§ Goal of the exercise
Reproduce the data exactly. Omit no record.
===== Supplied data =====
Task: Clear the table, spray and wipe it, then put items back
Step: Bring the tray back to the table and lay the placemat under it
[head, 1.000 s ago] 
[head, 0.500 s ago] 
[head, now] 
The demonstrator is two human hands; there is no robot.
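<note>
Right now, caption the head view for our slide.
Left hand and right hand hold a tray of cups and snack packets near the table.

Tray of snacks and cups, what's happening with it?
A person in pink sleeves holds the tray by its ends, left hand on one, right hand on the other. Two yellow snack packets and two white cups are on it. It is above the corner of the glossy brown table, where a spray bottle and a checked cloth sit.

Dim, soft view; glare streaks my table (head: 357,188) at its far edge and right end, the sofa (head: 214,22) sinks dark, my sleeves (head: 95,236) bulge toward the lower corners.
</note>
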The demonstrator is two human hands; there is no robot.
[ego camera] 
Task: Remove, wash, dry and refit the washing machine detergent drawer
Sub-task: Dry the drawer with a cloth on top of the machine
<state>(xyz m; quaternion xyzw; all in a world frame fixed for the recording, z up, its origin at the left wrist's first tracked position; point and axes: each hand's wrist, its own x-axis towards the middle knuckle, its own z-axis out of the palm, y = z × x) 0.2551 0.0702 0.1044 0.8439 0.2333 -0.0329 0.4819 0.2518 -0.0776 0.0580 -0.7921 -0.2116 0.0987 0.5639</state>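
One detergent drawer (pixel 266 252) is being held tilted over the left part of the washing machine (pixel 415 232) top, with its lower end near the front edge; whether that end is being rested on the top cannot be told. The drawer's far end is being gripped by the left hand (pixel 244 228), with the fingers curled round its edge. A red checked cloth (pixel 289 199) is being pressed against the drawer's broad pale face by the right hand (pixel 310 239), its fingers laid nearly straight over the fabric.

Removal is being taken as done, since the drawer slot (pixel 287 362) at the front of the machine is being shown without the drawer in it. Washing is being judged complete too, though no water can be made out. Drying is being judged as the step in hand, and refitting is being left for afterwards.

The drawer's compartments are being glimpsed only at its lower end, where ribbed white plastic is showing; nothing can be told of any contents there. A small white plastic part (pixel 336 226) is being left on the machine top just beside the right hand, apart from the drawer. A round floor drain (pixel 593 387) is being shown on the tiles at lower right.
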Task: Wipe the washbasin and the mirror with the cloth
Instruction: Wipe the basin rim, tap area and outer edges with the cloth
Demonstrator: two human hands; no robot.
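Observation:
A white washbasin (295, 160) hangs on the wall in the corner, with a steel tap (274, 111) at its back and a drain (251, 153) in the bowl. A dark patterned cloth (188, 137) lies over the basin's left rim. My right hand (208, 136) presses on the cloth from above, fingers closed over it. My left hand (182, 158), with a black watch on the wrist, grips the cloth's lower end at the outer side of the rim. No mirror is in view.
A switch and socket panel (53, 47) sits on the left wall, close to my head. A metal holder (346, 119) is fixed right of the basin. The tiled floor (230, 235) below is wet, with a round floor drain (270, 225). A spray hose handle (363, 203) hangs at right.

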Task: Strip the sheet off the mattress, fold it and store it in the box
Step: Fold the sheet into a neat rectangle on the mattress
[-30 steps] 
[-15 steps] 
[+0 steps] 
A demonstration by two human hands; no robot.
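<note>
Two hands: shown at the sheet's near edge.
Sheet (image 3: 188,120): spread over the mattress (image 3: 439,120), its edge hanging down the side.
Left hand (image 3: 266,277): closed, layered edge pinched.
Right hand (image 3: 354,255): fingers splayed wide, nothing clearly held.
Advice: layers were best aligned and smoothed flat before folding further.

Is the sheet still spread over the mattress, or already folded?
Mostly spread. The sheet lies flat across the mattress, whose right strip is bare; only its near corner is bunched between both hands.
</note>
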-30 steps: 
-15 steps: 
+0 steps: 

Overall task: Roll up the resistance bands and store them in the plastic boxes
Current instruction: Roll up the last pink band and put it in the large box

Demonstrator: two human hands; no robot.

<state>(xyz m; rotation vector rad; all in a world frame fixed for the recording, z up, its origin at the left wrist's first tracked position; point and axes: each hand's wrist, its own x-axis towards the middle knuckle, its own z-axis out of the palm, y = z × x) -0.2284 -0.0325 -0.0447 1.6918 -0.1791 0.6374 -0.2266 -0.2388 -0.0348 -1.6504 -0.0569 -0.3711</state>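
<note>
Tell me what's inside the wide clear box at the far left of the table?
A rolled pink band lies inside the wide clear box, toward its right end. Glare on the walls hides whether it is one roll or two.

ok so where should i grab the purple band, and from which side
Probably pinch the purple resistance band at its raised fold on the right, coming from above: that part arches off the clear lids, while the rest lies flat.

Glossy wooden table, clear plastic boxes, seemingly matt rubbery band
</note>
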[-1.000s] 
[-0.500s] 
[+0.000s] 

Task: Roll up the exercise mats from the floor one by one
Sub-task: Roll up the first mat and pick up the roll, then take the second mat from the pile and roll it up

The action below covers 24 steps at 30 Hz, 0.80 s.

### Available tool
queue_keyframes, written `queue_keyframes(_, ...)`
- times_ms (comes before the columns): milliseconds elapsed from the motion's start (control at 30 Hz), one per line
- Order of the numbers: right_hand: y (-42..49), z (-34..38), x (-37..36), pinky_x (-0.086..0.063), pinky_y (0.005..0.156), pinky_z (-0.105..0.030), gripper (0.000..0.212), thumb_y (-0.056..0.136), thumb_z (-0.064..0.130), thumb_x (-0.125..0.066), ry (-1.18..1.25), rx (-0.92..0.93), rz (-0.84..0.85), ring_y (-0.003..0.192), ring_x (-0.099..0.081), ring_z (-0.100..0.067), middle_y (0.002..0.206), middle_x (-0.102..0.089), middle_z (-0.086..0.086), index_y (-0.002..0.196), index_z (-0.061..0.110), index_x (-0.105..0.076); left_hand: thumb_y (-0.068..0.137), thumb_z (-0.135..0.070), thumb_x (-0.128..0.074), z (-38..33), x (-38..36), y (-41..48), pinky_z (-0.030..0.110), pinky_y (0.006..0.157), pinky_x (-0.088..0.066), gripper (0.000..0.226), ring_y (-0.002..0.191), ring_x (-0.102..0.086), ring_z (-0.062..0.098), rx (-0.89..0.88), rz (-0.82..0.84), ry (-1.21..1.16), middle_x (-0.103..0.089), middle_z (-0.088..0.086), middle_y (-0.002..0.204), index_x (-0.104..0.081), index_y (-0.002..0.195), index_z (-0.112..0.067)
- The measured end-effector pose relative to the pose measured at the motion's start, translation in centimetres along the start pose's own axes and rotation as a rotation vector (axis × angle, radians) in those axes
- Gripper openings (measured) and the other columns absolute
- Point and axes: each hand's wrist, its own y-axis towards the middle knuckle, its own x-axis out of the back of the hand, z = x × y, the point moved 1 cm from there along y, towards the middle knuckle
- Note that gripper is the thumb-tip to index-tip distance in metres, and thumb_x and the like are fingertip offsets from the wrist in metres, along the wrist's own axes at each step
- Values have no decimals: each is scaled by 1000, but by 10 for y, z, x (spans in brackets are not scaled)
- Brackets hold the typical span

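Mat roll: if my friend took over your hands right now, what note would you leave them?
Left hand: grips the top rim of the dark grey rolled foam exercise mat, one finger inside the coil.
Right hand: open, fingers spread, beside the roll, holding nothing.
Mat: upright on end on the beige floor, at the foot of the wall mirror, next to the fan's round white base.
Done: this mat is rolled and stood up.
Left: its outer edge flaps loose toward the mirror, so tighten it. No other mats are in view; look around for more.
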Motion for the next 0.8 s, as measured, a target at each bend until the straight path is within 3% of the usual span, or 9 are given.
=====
§ Response area
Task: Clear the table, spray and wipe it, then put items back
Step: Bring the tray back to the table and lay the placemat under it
[head, 1.000 s ago] 
[head, 0.500 s ago] 
[head, now] 
The demonstrator is two human hands; there is no robot.
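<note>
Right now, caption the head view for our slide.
Left hand and right hand hold a tray of cups and snack packets near the table.

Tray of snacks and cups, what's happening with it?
A person in pink sleeves holds the tray by its ends, left hand on one, right hand on the other. Two yellow snack packets and two white cups are on it. It is above the corner of the glossy brown table, where a spray bottle and a checked cloth sit.

Dim, soft view; glare streaks my table (head: 357,188) at its far edge and right end, the sofa (head: 214,22) sinks dark, my sleeves (head: 95,236) bulge toward the lower corners.
</note>
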The demonstrator is two human hands; there is no robot.
[ego camera] 
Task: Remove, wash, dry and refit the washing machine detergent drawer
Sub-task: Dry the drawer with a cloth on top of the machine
<state>(xyz m; quaternion xyzw; all in a world frame fixed for the recording, z up, its origin at the left wrist's first tracked position; point and axes: each hand's wrist, its own x-axis towards the middle knuckle, its own z-axis out of the palm, y = z × x) 0.2551 0.0702 0.1044 0.8439 0.2333 -0.0329 0.4819 0.2518 -0.0776 0.0580 -0.7921 -0.2116 0.0987 0.5639</state>
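One detergent drawer (pixel 266 252) is being held tilted over the left part of the washing machine (pixel 415 232) top, with its lower end near the front edge; whether that end is being rested on the top cannot be told. The drawer's far end is being gripped by the left hand (pixel 244 228), with the fingers curled round its edge. A red checked cloth (pixel 289 199) is being pressed against the drawer's broad pale face by the right hand (pixel 310 239), its fingers laid nearly straight over the fabric.

Removal is being taken as done, since the drawer slot (pixel 287 362) at the front of the machine is being shown without the drawer in it. Washing is being judged complete too, though no water can be made out. Drying is being judged as the step in hand, and refitting is being left for afterwards.

The drawer's compartments are being glimpsed only at its lower end, where ribbed white plastic is showing; nothing can be told of any contents there. A small white plastic part (pixel 336 226) is being left on the machine top just beside the right hand, apart from the drawer. A round floor drain (pixel 593 387) is being shown on the tiles at lower right.
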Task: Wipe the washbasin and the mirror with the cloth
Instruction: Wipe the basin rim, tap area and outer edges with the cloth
Demonstrator: two human hands; no robot.
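Observation:
A white washbasin (295, 160) hangs on the wall in the corner, with a steel tap (274, 111) at its back and a drain (251, 153) in the bowl. A dark patterned cloth (188, 137) lies over the basin's left rim. My right hand (208, 136) presses on the cloth from above, fingers closed over it. My left hand (182, 158), with a black watch on the wrist, grips the cloth's lower end at the outer side of the rim. No mirror is in view.
A switch and socket panel (53, 47) sits on the left wall, close to my head. A metal holder (346, 119) is fixed right of the basin. The tiled floor (230, 235) below is wet, with a round floor drain (270, 225). A spray hose handle (363, 203) hangs at right.
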
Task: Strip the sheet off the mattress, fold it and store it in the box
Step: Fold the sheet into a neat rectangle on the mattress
[-30 steps] 
[-15 steps] 
[+0 steps] 
A demonstration by two human hands; no robot.
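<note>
Two hands: shown at the sheet's near edge.
Sheet (image 3: 188,120): spread over the mattress (image 3: 439,120), its edge hanging down the side.
Left hand (image 3: 266,277): closed, layered edge pinched.
Right hand (image 3: 354,255): fingers splayed wide, nothing clearly held.
Advice: layers were best aligned and smoothed flat before folding further.

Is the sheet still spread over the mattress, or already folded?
Mostly spread. The sheet lies flat across the mattress, whose right strip is bare; only its near corner is bunched between both hands.
</note>
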-30 steps: 
-15 steps: 
+0 steps: 

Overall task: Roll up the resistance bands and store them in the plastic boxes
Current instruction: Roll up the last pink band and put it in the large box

Demonstrator: two human hands; no robot.

<state>(xyz m; rotation vector rad; all in a world frame fixed for the recording, z up, its origin at the left wrist's first tracked position; point and axes: each hand's wrist, its own x-axis towards the middle knuckle, its own z-axis out of the palm, y = z × x) -0.2284 -0.0325 -0.0447 1.6918 -0.1791 0.6374 -0.2266 -0.2388 -0.0348 -1.6504 -0.0569 -0.3711</state>
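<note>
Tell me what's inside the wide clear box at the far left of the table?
A rolled pink band lies inside the wide clear box, toward its right end. Glare on the walls hides whether it is one roll or two.

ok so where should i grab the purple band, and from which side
Probably pinch the purple resistance band at its raised fold on the right, coming from above: that part arches off the clear lids, while the rest lies flat.

Glossy wooden table, clear plastic boxes, seemingly matt rubbery band
</note>
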[-1.000s] 
[-0.500s] 
[+0.000s] 

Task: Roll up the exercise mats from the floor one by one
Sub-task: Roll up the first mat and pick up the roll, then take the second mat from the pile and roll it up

The action below covers 24 steps at 30 Hz, 0.80 s.

### Available tool
queue_keyframes, written `queue_keyframes(_, ...)`
- times_ms (comes before the columns): milliseconds elapsed from the motion's start (control at 30 Hz), one per line
- Order of the numbers: right_hand: y (-42..49), z (-34..38), x (-37..36), pinky_x (-0.086..0.063), pinky_y (0.005..0.156), pinky_z (-0.105..0.030), gripper (0.000..0.212), thumb_y (-0.056..0.136), thumb_z (-0.064..0.130), thumb_x (-0.125..0.066), ry (-1.18..1.25), rx (-0.92..0.93), rz (-0.84..0.85), ring_y (-0.003..0.192), ring_x (-0.099..0.081), ring_z (-0.100..0.067), middle_y (0.002..0.206), middle_x (-0.102..0.089), middle_z (-0.086..0.086), index_y (-0.002..0.196), index_z (-0.061..0.110), index_x (-0.105..0.076); left_hand: thumb_y (-0.068..0.137), thumb_z (-0.135..0.070), thumb_x (-0.128..0.074), z (-38..33), x (-38..36), y (-41..48), pinky_z (-0.030..0.110), pinky_y (0.006..0.157), pinky_x (-0.088..0.066), gripper (0.000..0.226), ring_y (-0.002..0.191), ring_x (-0.102..0.086), ring_z (-0.062..0.098), rx (-0.89..0.88), rz (-0.82..0.84), ry (-1.21..1.16), middle_x (-0.103..0.089), middle_z (-0.088..0.086), middle_y (-0.002..0.204), index_x (-0.104..0.081), index_y (-0.002..0.195), index_z (-0.112..0.067)
- The measured end-effector pose relative to the pose measured at the motion's start, translation in centimetres along the start pose's own axes and rotation as a rotation vector (axis × angle, radians) in those axes
- Gripper openings (measured) and the other columns absolute
- Point and axes: each hand's wrist, its own y-axis towards the middle knuckle, its own x-axis out of the back of the hand, z = x × y, the point moved 1 cm from there along y, towards the middle knuckle
- Note that gripper is the thumb-tip to index-tip distance in metres, and thumb_x and the like are fingertip offsets from the wrist in metres, along the wrist's own axes at each step
- Values have no decimals: each is scaled by 1000, but by 10 for y, z, x (spans in brackets are not scaled)
- Brackets hold the typical span

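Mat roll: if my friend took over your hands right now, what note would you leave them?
Left hand: grips the top rim of the dark grey rolled foam exercise mat, one finger inside the coil.
Right hand: open, fingers spread, beside the roll, holding nothing.
Mat: upright on end on the beige floor, at the foot of the wall mirror, next to the fan's round white base.
Done: this mat is rolled and stood up.
Left: its outer edge flaps loose toward the mirror, so tighten it. No other mats are in view; look around for more.
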Motion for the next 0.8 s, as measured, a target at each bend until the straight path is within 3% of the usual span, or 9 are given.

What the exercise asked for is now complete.